I agree that is decidedly not a definition of modern. Just like the C programming language. A C build system is not a dependency management system. A C build system is not a package management system. Keep those separate. Continue to require people to have the libraries necessary to build already on their system. If someone wants to provide convenient ways to solve obtaining CPython dependencies, good for them, but it still belongs outside of our build system.

I realize much of the high level language world lives with those concepts intertwined (including Python with pip). Designing and maintaining a C/C++ library distribution, build, and packaging system is not our void to fill within the CPython project.

tiran · January 2, 2022, 10:43am

Or use my script builddep.sh.

erlendaasland · January 2, 2022, 10:48am

… or .github/workflows/posix-deps-apt.sh from the CPython repo.

malemburg · January 3, 2022, 10:57am

FWIW, I would not want a build mechanism to automatically install
3rd party dependencies during a build run.

This should always be the responsibility of the system maintainer and
not happen implicitly by a build tool that is not fully integrated
into the OS packaging mechanism.

But I think we’re diverging from the original idea. The key argument
for a new build system has to be lowered maintainance efforts for
the core devs.

If I look at an existing CMake based build system for Python such
as e.g. GitHub - python-cmake-buildsystem/python-cmake-buildsystem: A cmake buildsystem for compiling Python
this doesn’t really strike me as easier to maintain.

It does provide a few extra features, but are those relevant enough
to warrant the learning curve and possible destabilization of Python’s
build system on less mainstream platforms ?

kfsone · January 4, 2022, 1:35am

Well, it is and it isn’t: mea-culpa the deliberate, obnoxious choice of a pristine Docker image with just dev-essential installed.

On the other hand it’s not the packages themselves (e.g zlib) missing, it’s the -dev packages that need to be installed, and in some cases you also need to be careful about which versions of those packages you have (hence including the OpenSSL line at the end)/install.

“Wen ah wer a lad”, I’m fairly sure that they weren’t separated like that…

rumages around box of ancient slackware drives and gets bitten by either an IDE connector or sharp pointy teeth

kfsone · January 4, 2022, 1:50am

These seem to be contradictory statements.

This is a little like walking onto an aircraft and having the stewardess frown at you and say “If we were mean’t to fly, wouldn’t god have given us wings”. You don’t need to

precisely because that’s the problem insert not-autoconf build system solves for you.

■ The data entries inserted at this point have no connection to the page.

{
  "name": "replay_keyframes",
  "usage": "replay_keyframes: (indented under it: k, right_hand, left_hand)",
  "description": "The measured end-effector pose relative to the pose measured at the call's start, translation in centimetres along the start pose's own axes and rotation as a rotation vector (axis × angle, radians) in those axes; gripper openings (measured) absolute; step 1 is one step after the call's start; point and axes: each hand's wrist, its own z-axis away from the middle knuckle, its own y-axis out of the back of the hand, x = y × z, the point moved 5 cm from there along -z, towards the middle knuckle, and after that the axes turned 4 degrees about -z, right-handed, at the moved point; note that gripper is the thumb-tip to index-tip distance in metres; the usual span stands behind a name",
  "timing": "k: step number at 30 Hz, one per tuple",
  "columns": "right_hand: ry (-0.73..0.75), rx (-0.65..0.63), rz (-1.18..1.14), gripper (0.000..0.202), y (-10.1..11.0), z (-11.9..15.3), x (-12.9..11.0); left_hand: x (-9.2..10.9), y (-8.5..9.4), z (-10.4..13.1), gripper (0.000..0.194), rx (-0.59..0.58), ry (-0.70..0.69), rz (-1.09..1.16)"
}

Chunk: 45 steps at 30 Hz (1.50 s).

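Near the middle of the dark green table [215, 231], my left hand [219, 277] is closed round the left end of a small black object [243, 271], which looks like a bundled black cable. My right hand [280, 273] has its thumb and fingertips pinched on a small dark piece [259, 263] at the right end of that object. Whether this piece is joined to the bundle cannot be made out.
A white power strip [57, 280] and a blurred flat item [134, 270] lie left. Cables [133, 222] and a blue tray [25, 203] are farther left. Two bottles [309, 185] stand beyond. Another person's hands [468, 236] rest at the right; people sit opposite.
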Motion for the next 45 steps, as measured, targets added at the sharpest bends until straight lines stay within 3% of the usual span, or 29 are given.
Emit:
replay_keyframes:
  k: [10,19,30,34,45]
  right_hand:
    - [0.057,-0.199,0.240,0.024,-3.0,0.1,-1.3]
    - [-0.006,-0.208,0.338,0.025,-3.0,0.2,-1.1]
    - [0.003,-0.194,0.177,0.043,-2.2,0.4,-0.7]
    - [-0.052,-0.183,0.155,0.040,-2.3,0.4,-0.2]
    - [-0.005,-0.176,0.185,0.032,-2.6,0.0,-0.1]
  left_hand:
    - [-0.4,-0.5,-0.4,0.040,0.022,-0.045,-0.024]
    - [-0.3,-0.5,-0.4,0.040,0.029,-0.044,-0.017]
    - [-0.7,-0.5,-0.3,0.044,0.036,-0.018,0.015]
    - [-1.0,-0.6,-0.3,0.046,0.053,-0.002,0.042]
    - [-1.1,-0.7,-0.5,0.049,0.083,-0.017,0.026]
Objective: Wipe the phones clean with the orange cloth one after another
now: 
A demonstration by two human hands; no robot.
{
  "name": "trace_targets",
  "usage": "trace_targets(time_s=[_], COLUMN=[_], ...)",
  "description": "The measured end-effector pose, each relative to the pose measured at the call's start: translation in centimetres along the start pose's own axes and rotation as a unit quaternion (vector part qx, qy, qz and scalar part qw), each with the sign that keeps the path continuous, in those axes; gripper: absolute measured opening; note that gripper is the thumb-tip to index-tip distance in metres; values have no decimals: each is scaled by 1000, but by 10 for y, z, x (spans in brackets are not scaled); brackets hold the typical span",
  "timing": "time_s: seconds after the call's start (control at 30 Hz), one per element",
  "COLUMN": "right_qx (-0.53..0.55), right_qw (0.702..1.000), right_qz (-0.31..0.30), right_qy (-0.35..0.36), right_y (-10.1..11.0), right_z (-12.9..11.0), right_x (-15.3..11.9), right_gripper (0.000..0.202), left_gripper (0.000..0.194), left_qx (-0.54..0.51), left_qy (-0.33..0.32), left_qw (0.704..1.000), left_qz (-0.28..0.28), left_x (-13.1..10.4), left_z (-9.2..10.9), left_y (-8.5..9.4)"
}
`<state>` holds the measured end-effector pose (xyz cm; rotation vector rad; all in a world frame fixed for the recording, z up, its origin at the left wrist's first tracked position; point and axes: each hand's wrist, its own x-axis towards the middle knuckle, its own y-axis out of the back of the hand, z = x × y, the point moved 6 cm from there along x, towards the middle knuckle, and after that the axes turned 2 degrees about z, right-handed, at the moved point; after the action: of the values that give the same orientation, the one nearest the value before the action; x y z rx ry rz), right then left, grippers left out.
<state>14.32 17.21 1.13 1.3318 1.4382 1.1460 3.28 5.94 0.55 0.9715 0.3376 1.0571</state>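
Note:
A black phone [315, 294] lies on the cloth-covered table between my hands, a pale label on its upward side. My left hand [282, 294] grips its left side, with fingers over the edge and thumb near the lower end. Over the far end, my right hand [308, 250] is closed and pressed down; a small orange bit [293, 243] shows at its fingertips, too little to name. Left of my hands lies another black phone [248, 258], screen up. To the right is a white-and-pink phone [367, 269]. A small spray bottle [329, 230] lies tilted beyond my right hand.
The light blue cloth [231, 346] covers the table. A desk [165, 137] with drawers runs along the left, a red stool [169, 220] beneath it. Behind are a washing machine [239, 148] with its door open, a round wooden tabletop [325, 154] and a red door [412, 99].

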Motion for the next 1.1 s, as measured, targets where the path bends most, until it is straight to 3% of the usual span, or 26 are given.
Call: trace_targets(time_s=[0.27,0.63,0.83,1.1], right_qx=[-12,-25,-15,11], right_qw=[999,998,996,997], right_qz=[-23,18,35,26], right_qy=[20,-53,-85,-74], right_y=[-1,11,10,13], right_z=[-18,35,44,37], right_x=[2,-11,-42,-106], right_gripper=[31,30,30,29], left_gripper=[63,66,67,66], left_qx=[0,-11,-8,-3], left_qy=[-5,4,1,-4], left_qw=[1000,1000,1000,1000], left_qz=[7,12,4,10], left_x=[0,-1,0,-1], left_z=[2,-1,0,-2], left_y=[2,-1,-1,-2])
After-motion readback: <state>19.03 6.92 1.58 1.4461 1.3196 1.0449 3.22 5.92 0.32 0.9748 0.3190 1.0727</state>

FetchContent — CMake 3.22.1 Documentation
cpm-cmake/CPM.cmake: CMake’s missing package manager. A small CMake script for setup-free, cross-platform, reproducible dependency management. (github.com)

It’s simply an execution of the concept of vendoring as it’s been implemented in other languages (rust, golang, etc)

[edit]

This is also exactly what python’s own packaging systems - pip, anaconda etc - do by default when a binary is not available.